Population Specific Atlas Generation
We have also implemented a robust non rigid registration technique to warp different patients to a common template. We use a free form deformable method which models the deformation field with B-Spline that are constrained to enforce smoothness. For example, using this technology all the MRI scans of our patient’s population can be warped to a MRI template allowing statistical methods to be applied such as voxel based morphometry. We also use this technique to build atlases and templates that are representative of our patient population, in particular matched for age. We found that those custom-build templates help tremendously further statistical analysis avoiding the bias associated with using a standard template or a unique individual as is often the case.

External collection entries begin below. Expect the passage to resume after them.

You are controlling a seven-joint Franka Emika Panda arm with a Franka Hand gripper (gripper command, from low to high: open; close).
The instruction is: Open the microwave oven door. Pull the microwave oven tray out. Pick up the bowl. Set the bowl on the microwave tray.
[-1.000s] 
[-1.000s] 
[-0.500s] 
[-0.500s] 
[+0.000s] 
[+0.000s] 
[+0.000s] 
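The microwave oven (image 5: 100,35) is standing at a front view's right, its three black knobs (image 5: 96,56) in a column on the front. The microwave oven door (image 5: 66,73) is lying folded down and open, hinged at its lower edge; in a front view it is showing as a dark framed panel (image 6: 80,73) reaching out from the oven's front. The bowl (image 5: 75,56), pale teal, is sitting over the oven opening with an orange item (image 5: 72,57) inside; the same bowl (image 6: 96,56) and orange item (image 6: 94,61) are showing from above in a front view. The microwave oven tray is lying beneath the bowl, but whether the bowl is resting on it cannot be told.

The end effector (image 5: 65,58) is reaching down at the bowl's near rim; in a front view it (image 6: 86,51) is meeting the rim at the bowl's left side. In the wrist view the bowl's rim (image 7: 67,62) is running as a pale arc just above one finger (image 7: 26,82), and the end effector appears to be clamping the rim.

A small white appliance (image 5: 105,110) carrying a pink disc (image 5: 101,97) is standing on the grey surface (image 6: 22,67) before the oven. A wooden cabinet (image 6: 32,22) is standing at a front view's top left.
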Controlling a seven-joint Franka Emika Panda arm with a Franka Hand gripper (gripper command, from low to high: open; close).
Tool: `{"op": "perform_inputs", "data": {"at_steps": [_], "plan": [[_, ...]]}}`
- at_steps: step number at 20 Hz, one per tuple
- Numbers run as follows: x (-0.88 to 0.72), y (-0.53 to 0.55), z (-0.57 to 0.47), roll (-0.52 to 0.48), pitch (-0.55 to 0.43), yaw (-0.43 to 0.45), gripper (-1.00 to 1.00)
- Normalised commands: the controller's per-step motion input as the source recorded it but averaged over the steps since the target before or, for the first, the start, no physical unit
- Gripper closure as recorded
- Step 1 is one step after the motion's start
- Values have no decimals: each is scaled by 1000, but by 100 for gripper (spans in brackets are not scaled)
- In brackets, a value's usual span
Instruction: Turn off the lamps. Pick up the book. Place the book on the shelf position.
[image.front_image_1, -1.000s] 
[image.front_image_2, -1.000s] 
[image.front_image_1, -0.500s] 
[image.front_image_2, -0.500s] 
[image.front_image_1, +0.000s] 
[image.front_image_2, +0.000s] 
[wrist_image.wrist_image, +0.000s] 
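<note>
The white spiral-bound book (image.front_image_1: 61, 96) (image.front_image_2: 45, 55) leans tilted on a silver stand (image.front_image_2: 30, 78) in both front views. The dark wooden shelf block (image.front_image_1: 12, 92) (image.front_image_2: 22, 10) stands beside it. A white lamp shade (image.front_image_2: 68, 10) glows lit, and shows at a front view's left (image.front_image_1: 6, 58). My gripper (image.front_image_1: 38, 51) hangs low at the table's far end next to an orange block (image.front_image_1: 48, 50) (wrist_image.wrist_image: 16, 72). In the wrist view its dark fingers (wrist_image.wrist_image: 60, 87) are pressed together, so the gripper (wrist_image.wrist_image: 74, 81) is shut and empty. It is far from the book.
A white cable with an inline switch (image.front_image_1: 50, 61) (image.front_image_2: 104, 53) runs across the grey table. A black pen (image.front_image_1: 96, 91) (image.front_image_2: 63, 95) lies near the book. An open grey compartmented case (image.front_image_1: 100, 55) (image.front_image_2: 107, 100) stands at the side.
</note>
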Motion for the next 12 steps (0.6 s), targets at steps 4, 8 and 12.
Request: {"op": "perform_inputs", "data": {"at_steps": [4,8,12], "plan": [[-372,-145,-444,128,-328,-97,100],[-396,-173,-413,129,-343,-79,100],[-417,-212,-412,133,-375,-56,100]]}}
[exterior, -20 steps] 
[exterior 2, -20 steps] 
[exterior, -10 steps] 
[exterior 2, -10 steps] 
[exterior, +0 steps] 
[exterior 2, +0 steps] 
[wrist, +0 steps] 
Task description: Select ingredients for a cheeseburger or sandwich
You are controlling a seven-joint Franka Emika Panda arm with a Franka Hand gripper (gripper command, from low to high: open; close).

The left panel shows the widely used Colin27 template, whereas the right panel shows a template computed from our normal control patient population. Note the enlarged ventricles characteristics of the advanced age of our patient cohort.

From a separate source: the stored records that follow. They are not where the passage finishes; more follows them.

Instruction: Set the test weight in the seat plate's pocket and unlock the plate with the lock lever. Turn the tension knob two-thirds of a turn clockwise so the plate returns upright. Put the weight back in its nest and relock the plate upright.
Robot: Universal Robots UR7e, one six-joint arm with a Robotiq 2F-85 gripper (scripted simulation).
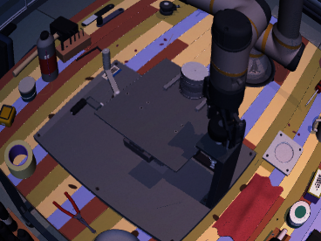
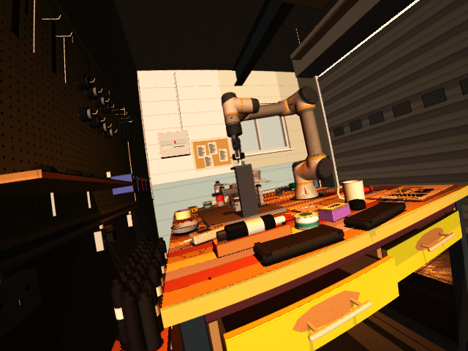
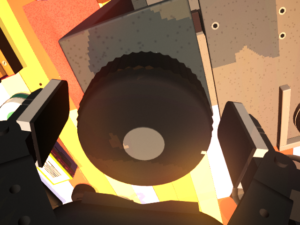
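Observation:
My gripper (image 3: 143, 126) is open and holds nothing. It hangs straight down over the tension knob (image 3: 145, 121), a dark ribbed disc with a pale round centre, with one finger on each side of the knob. The knob sits on top of a tall dark post (image 1: 222, 168) at the right end of the grey fixture base (image 1: 131, 148). The seat plate (image 1: 150, 113) is the large grey panel left of the post. The ribbed grey test weight (image 1: 194, 80) stands near the plate's far edge. The lock lever (image 1: 110, 72), a grey upright handle, stands at the plate's far left corner.
The post (image 2: 245, 190) under my fingers is the nearest obstacle. My own arm's base (image 1: 261, 65) stands behind it. A red mat (image 1: 250, 205) and a square white plate (image 1: 282, 153) lie to the right. Red pliers (image 1: 72, 211), a tape roll (image 1: 18, 158) and a red can (image 1: 47, 56) lie to the left.

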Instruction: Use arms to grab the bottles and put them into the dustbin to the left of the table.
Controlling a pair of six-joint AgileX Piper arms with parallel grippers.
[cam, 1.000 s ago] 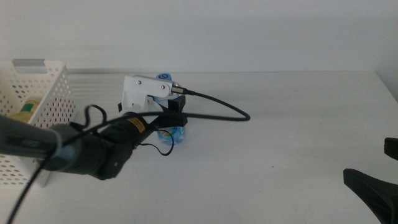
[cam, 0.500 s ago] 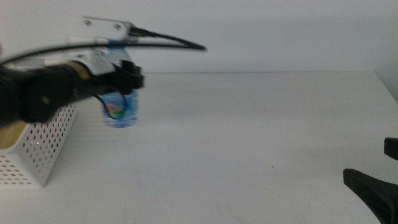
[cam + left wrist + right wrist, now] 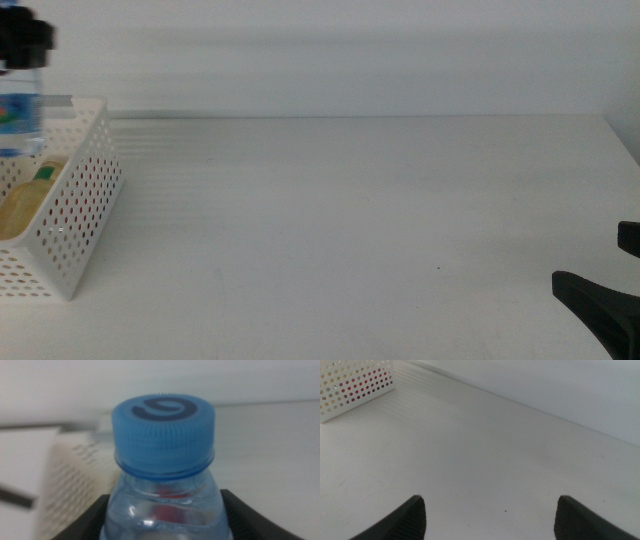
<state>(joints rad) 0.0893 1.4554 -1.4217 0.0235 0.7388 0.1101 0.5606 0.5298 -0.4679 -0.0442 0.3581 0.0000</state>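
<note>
Your left gripper (image 3: pixel 165 525) is clamped on the water bottle (image 3: pixel 164 455), upright, with the bin (image 3: pixel 85 200) directly below it — release straight down; right gripper (image 3: pixel 490 515) waits open, well away.

The small clear plastic water bottle (image 3: pixel 165 465) has a ridged sky-blue cap printed with a dark navy swirl, and a blue label with spots of red and green. The white plastic rectangular basket (image 3: pixel 75 215) is patterned with rows of round holes, through which red and pale yellow show. The plain white surface (image 3: pixel 360 220) bears faint ridged lines at its back edge; both the left pincer (image 3: pixel 165 525) and the right pincer (image 3: pixel 490 515) are black.
</note>
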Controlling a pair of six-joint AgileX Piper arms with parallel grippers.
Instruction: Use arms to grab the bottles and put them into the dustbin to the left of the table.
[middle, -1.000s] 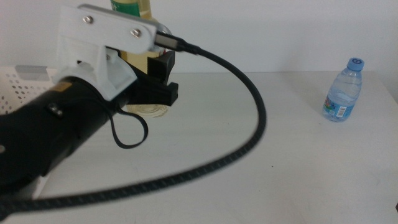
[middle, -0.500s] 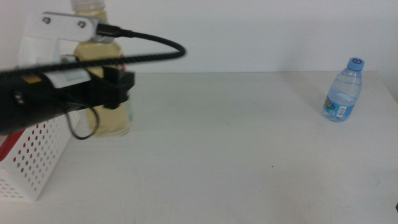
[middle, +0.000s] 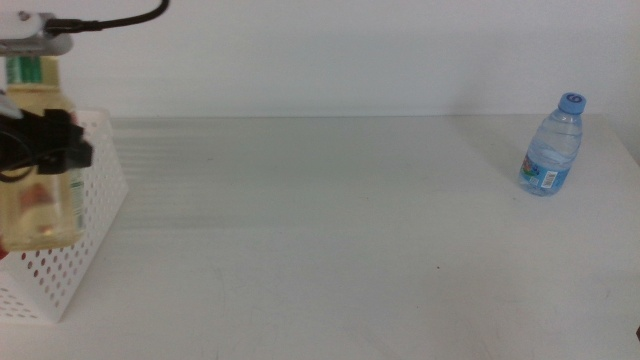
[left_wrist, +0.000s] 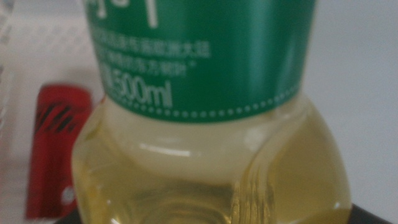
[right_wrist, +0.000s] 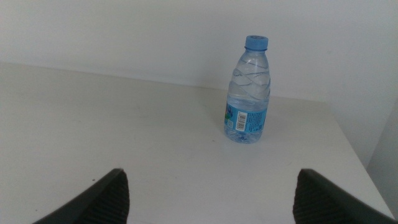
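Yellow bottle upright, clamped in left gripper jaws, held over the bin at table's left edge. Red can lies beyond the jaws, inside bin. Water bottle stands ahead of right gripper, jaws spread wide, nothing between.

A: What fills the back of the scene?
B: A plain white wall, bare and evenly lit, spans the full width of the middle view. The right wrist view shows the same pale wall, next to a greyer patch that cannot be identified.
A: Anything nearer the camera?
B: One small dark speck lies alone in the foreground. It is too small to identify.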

Cortical Thickness Estimation from MRI
MRI is a powerful method to image with exquisite anatomical details the different tissues of the brain. It has become an essential tool to assess Alzheimer’s because of the cortical atrophy associated with neuro-degenerescence, which can be measured by MRI. In particular, relatively fast T1W acquisitions offer very good contrast between white and gray matters allowing the precise delineation of the outer cortical mantel. However, manually measuring gray matter thickness on a high resolution 3D dataset (1 mm isotropic) is not only tedious, but prone to error. We have developed algorithms to perform fast and accurate automatic segmentation of the brain into its main tissues type and estimate the thickness of the gray matter in 3D without any human intervention. We first model the tissue intensities using normal distributions, before estimating the fractional tissue content of each pixel. The last step implements a novel technique to measure the cortical thickness using a multi-layer physical model. Because of our ability to spatially register each patient to a common template, we are able to study the statistical significance of brain atrophy in our patient population and benchmark any new individual MRI scan against its "normal" template.
Example of cortical thickness estimation. From the top left, panels show the original MRI-T1W of a patient, the fractional gray matter content estimated for each pixels, and the final thickness estimation.
The two brain renderings below show the average thickness for the AD and the NC group for different brain areas.
Towards a Complete Solution for Early Diagnostic of AD
Our vision is to provide clinicians with a software tool easy to use and fully automatic. The physicians would read the scans from a patient, and we would compute several quantitative measurements from the images otherwise hard or impossible for a human to obtain. From our study on the AIBL patients we will be able to benchmark each individual patient against the typical age-matched individual and provide to physicians relevant statistics. This kind of information should be valuable not only to help in treatment planning of individual patients, but also to help design therapies and test scientific hypothesis.